Begin at the top of the following data. Copy each line exactly until you have copied the line containing "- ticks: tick".
◇ ◇ ◇ ◇
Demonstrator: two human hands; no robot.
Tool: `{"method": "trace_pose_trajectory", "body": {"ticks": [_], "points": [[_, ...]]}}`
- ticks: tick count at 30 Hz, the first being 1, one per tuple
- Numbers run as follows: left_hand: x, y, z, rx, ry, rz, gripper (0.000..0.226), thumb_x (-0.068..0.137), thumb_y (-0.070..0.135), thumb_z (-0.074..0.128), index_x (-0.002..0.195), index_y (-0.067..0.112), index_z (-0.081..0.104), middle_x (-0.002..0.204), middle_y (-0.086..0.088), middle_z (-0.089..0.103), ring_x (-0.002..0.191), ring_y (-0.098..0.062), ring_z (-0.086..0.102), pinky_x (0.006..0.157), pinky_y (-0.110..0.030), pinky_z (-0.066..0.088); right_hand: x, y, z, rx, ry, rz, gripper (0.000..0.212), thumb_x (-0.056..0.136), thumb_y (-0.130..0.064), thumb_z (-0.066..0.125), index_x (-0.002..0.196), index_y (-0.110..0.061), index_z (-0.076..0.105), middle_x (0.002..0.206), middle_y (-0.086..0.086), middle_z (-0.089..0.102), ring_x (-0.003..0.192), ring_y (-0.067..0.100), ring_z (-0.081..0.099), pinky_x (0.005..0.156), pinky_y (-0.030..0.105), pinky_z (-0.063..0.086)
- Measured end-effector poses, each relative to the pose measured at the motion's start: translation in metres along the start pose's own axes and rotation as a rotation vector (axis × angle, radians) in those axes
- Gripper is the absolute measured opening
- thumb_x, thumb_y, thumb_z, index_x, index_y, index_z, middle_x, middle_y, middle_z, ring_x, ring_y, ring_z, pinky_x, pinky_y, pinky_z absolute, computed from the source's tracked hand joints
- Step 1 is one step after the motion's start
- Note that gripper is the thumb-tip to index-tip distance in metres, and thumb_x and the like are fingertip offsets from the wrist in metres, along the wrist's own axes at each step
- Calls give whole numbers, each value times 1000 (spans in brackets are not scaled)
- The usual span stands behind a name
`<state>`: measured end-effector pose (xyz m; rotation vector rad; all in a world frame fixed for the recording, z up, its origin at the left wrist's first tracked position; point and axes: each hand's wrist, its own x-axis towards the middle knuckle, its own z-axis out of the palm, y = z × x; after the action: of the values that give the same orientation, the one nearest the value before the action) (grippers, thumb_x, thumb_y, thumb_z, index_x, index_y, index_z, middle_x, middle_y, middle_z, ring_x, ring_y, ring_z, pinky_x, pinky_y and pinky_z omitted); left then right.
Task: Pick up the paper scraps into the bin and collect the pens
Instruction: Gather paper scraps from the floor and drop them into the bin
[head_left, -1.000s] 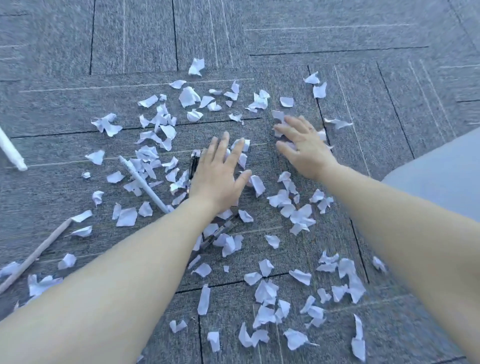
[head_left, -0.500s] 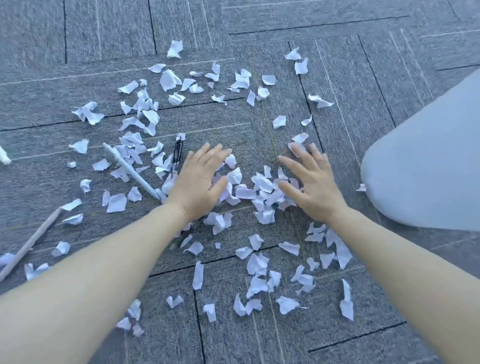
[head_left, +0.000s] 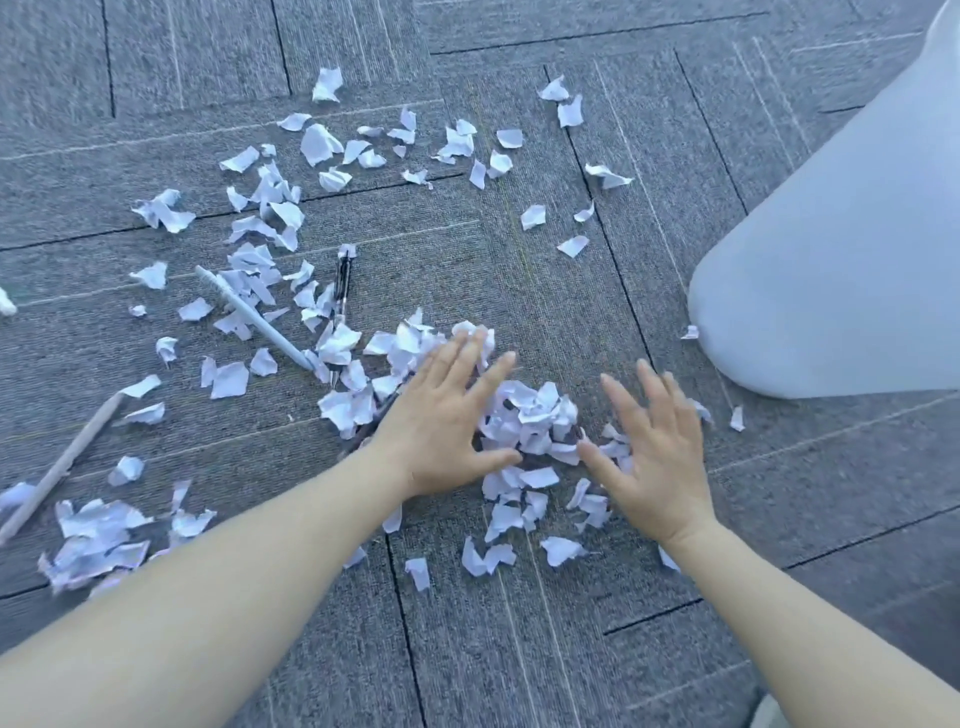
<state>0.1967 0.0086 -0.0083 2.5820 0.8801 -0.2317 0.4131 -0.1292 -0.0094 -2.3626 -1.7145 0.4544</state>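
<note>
1. Nearest the camera, two bare forearms reach out over the grey carpet tiles (head_left: 519, 649), one from the lower left and one from the lower right.
2. The left hand (head_left: 441, 421) lies flat and open, fingers spread, palm down on the left edge of the heap of paper scraps (head_left: 530, 421); it grips nothing.
3. The right hand (head_left: 654, 452) is likewise open and spread, palm down on the right edge of the same heap (its fingers are blurred), so the heap sits between the two hands.
4. Just nearer than the heap, a thin scatter of loose scraps (head_left: 498, 525) lies on the carpet between the wrists.
5. Left of the heap and near the bottom-left corner, a crumpled clump of scraps (head_left: 98, 535) lies beside a pale beige pen (head_left: 62, 462), which lies slanted on the carpet.
6. Left of the heap and a little beyond it, a light blue pen (head_left: 249, 317) lies slanted among scraps, and a black pen (head_left: 340, 312) lies almost straight away from the camera, its near end close to the blue pen's tip.
7. Beyond the heap, many more torn scraps (head_left: 322, 145) are strewn widely, well apart from the hands.
8. Right of the heap, a large pale rounded form (head_left: 841, 260) fills the right edge (what it is I cannot tell).
</note>
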Motion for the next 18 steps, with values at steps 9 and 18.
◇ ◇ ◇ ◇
OUTPUT OF THE TASK.
Demonstrator: two human hands; no robot.
Tool: `{"method": "trace_pose_trajectory", "body": {"ticks": [_], "points": [[_, ...]]}}`
- ticks: tick count at 30 Hz, the first being 1, one per tuple

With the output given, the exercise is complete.